WORK TO BE COMPLETED - For the material below, return exactly the lines starting at the line containing "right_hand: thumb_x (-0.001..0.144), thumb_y" and ending at the line containing "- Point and", both ends included, and no others.

***** DATA *****

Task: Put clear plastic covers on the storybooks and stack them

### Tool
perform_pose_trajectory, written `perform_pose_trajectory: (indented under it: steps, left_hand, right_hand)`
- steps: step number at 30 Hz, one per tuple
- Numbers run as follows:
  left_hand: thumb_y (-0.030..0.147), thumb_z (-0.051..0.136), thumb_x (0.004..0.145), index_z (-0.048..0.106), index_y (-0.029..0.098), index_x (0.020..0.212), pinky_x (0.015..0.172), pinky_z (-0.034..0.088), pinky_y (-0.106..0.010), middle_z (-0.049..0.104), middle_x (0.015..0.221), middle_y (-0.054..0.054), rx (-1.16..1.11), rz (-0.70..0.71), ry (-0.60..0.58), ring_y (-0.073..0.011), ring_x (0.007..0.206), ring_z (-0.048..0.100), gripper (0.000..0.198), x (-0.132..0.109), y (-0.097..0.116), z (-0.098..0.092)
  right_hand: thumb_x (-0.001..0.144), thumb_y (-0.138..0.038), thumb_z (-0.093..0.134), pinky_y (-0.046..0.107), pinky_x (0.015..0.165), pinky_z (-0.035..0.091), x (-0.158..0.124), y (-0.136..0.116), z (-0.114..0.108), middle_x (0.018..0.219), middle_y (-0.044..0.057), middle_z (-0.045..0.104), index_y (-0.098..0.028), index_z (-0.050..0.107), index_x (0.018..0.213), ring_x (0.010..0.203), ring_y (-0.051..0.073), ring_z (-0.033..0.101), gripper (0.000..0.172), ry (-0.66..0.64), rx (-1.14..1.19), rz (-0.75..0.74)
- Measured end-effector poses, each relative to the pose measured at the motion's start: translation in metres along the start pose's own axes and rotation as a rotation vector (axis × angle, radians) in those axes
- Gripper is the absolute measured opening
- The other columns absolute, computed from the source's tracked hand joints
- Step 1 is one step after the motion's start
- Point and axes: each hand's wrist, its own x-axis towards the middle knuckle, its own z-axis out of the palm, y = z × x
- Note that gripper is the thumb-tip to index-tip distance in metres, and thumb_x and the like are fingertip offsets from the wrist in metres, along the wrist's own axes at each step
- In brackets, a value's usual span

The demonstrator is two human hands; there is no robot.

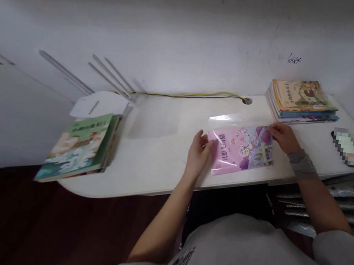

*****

ANSWER SPACE -
  right_hand: thumb_x (-0.001..0.144), thumb_y (-0.138..0.038), thumb_z (-0.093..0.134), pinky_y (-0.046..0.107), pinky_x (0.015..0.165), pinky_z (-0.035..0.091), x (-0.158..0.124), y (-0.136..0.116), z (-0.114..0.108), middle_x (0.018..0.219), middle_y (-0.044..0.057), middle_z (-0.045..0.104), index_y (-0.098..0.028), index_z (-0.050..0.107), index_x (0.018..0.213), ring_x (0.010..0.203), ring_y (-0.051..0.073), ring_z (-0.033..0.101), gripper (0.000..0.172), ry (-0.66..0.64), rx (-1.14..1.19), rz (-0.75..0.74)
- Measured end-effector poses, each relative to the pose measured at the motion's start: translation in metres along the start pose's own axes and rotation as a rotation vector (axis × angle, radians) in those axes
- Gripper is the absolute measured opening
- The other columns absolute, computed from the source's tracked hand joints
- Step 1 is one step after the motion's start
- Point and axes: each hand's wrist, its own x-axis towards the middle knuckle, its own z-axis out of the palm, y = z × x

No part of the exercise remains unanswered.